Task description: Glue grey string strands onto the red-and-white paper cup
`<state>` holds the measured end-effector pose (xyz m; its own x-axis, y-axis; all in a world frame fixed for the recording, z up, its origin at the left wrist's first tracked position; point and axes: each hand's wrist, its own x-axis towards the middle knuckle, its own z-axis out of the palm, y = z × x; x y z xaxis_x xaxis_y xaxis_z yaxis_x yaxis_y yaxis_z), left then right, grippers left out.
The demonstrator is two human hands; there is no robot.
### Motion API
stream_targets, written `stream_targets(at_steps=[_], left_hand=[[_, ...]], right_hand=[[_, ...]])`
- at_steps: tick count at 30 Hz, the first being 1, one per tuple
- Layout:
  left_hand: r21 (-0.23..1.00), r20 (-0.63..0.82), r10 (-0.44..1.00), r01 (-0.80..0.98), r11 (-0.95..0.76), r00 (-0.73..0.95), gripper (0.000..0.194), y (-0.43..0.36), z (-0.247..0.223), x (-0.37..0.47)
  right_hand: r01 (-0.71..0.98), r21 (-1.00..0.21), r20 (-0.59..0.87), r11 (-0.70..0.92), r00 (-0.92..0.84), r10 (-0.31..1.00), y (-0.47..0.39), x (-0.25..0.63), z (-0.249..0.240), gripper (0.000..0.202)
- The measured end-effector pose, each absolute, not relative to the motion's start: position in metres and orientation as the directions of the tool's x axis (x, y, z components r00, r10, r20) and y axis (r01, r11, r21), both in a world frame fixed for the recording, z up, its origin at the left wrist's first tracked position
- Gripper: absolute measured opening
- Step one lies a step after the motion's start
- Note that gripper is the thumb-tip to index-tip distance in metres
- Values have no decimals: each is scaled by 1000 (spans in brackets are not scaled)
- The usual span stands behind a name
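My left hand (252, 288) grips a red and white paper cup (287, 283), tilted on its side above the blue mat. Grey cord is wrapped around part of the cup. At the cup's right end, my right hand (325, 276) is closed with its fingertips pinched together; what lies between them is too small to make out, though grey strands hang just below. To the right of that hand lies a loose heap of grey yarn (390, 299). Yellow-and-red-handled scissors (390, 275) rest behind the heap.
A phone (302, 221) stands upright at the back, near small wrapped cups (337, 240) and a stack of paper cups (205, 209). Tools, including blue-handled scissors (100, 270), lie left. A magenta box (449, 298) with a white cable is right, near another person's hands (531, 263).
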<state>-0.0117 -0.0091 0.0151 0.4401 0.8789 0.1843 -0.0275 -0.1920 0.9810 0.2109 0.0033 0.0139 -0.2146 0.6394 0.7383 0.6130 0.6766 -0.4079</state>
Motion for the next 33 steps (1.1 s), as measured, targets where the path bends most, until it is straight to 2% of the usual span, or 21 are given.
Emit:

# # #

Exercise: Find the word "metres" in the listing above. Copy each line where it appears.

Solved problem:
- The measured end-effector pose, each absolute, not relative to the motion's start: position in metres and orientation as the directions of the tool's x axis (x, y, z components r00, r10, r20) and y axis (r01, r11, r21), both in a world frame fixed for the recording, z up, its origin at the left wrist's first tracked position
- Note that gripper is the thumb-tip to index-tip distance in metres

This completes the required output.